It is important to note that despite using ABS material if particles were printed with an infill density of 100%, they would sink in the water. Although for the proposed test, which is two-dimensional, this aspect is not decisive, it may be so for future three-dimensional experiments. In this sense, a study of the infill densities was carried out, as shown in Figure 13, in which the particle deposition time at the bottom of the tank was studied as a function of the infill density.

It is observed that a buoyancy of 100% of the particles is achieved with an infill density of 20% and 10%. Above 50%, they all settle to the bottom of the channel in a short time (3 s). On the other hand, for the fill densities between 50% and 20% the behavior is variable and with a longer deposition time. This would be the range within which the most suitable density for three-dimensional tests would be found. As mentioned above, floating particles with a fill density of 20% were selected for the proposed experiment. Other studies have also used floating particles for surface flow analysis using PTV [27].

Figure 14 represents the results obtained from the analysis of the video frames with the zenith view for the tank experiment.

Observing Figure 14a, it is easy to identify the region in which the drain is located, equivalent to a sink to which it would correspond with infinite velocity.

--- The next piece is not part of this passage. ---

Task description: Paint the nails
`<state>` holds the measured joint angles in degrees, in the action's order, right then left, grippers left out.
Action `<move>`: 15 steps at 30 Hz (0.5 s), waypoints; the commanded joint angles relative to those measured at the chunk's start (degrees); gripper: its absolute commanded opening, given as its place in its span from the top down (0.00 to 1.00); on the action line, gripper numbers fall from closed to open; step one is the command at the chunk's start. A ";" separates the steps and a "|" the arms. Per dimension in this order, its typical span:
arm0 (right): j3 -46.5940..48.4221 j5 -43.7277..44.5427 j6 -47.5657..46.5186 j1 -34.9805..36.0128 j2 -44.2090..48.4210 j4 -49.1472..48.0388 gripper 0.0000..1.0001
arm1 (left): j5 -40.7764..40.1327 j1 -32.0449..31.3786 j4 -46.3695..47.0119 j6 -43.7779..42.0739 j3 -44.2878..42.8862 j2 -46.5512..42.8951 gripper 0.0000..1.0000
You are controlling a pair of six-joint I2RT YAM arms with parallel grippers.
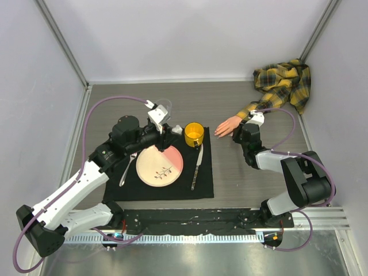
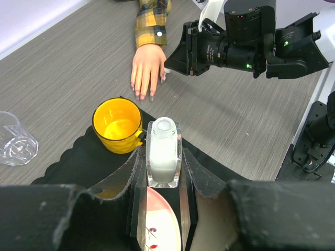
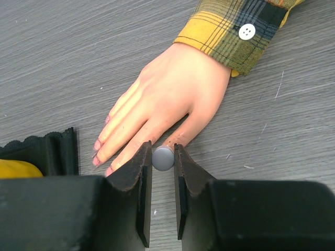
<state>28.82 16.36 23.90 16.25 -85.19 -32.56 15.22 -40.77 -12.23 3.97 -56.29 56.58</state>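
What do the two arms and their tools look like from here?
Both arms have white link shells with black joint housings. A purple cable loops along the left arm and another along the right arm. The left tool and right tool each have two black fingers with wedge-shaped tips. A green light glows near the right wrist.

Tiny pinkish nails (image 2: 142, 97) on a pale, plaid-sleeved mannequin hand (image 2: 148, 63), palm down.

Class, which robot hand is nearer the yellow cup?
Left. The left hand, gripping a bottle, is beside the cup; the right hand, gripping a grey cap, is by the mannequin's fingers.
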 commanded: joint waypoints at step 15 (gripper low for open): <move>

One can also appreciate the exponential growth of the velocity of the particles as they approach the drain, with a significant increase in velocity in its vicinity (yellow zone).

However, it is also observed that the particles on the right (light blue) are attracted towards the drain at a higher velocity than their symmetrical counterparts on the left (dark blue). This is due to the slight inclination of the tank toward its end to favor emptying. Therefore, the movement of the particles on the right is favored by the action of gravity itself. The difference between one region and the other is 0.8 cm/s. Incorporating this system makes it possible for the first time to quantify these differences in the tank.

Referring to the representation of the velocity field with differential x and y components (Figure 14b), the radial characteristic of the flow around a sink can be appreciated, with regions of a significant horizontal component (bright yellow) in contrast to others with the most vertical component (dark red). On the far left, it is observed that the color pattern is very irregular. This is due to the low density of particles in the region, because of the low motion of the particles present and the absence of an incoming flow of them, and because of the nonaxial-symmetric behavior of the particles by the action of gravity, as already mentioned. The interpolation of data on larger triangles results in a lower accuracy of the results in that region of the fluid domain. The irregular polygonization observed in Figure 14b,d, therefore, identifies areas where the results are less reliable.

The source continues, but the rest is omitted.